- **Data excerpt**
[Start of Attachment]
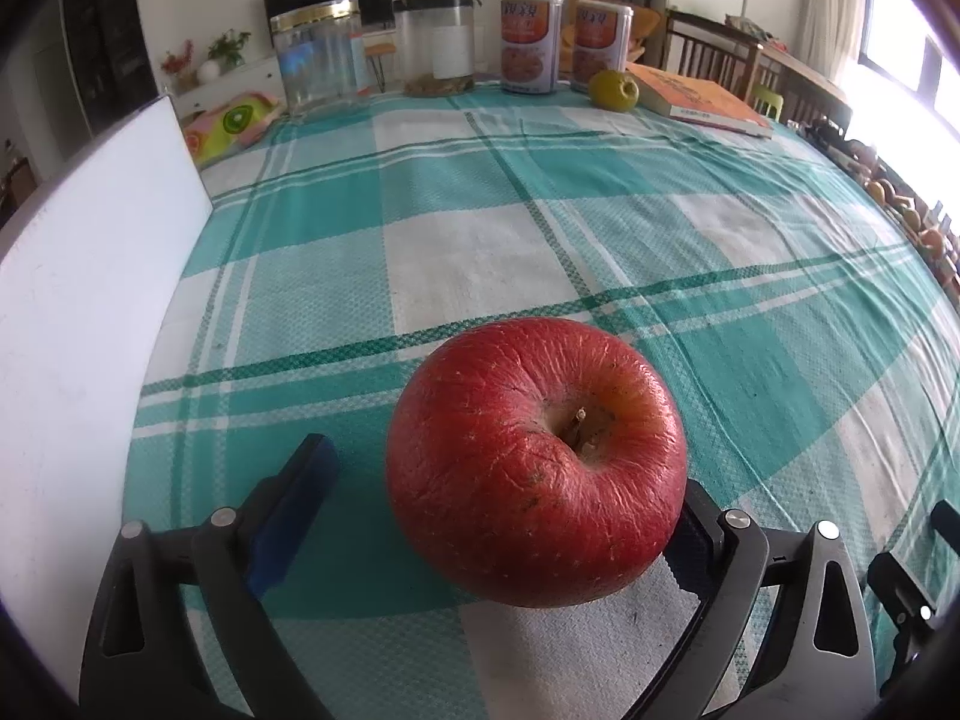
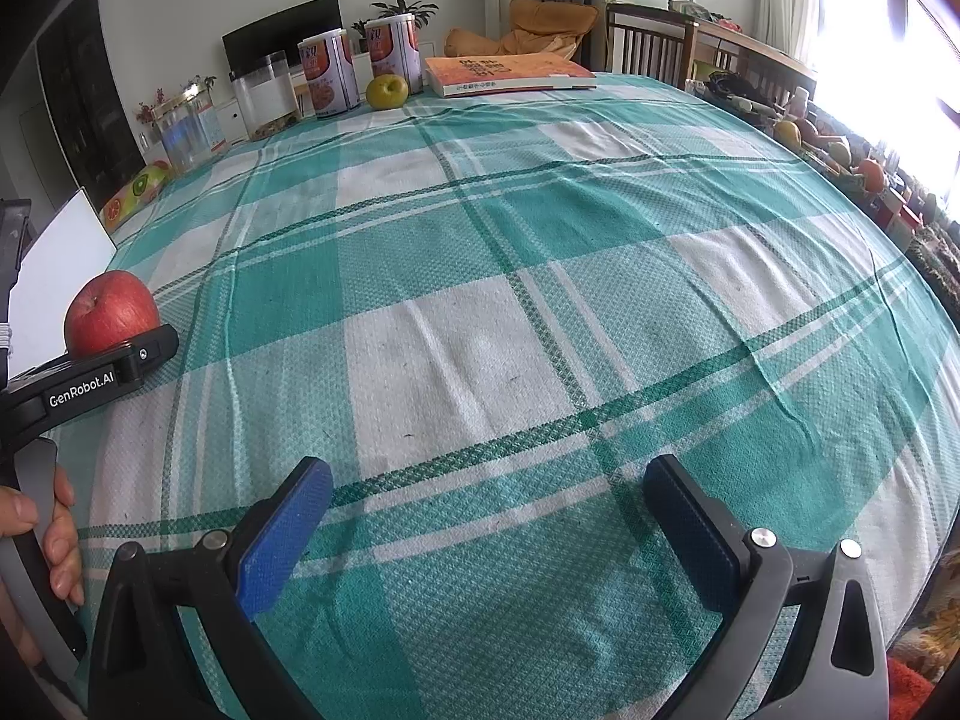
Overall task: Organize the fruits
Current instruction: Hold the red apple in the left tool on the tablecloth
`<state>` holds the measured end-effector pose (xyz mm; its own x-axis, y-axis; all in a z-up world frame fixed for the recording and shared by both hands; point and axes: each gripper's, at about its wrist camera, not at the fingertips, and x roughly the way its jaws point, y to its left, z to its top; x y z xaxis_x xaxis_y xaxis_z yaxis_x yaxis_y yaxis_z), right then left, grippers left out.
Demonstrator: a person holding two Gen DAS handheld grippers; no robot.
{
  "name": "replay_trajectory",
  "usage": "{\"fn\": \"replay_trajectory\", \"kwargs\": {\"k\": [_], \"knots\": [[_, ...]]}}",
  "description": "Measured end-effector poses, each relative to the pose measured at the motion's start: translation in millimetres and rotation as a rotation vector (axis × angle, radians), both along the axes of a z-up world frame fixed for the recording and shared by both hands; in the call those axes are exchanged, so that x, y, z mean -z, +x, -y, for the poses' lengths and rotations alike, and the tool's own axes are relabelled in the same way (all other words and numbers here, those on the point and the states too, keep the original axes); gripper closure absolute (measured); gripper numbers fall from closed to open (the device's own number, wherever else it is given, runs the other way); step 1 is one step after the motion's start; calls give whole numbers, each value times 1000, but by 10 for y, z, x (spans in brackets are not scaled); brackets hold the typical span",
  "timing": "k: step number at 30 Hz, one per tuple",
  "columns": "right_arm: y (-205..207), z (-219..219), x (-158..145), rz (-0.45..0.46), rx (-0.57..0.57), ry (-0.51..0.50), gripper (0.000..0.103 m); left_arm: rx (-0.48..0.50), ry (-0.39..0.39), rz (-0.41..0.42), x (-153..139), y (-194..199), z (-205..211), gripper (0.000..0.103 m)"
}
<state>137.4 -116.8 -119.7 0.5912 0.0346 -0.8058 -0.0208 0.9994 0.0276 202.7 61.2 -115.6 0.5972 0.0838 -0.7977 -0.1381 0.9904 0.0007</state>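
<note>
A wrinkled red apple (image 1: pixel 536 461) rests on the checked tablecloth between the fingers of my left gripper (image 1: pixel 504 516). The jaws stand open: the left pad (image 1: pixel 294 516) is clear of the apple, and the right finger is against or very near its side, partly hidden. The apple also shows in the right wrist view (image 2: pixel 111 311) at far left, beside the left gripper. A green-yellow fruit (image 1: pixel 613 90) sits at the table's far edge, also in the right wrist view (image 2: pixel 387 91). My right gripper (image 2: pixel 486 516) is open and empty above the cloth.
A white board (image 1: pixel 78 324) stands along the left. At the far edge stand a clear jar (image 1: pixel 318 57), a second jar (image 1: pixel 438 48), two orange tins (image 1: pixel 531 42) and an orange book (image 1: pixel 696 97). More fruit lies beyond the right table edge (image 2: pixel 840 150).
</note>
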Motion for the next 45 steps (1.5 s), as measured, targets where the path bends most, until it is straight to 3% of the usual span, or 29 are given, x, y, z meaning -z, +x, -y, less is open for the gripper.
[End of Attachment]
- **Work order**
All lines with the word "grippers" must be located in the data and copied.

- **Output of the task**
`<state>` holds the measured end-effector pose (xyz mm; its own x-axis, y-axis; all in a z-up world frame fixed for the recording and shared by both hands; point and axes: each gripper's, at about its wrist camera, not at the fingertips, and x roughly the way its jaws point, y to its left, z to its top; x y z xaxis_x xaxis_y xaxis_z yaxis_x yaxis_y yaxis_z), right then left, grippers left out.
Demonstrator: a person holding two Gen DAS handheld grippers; no robot.

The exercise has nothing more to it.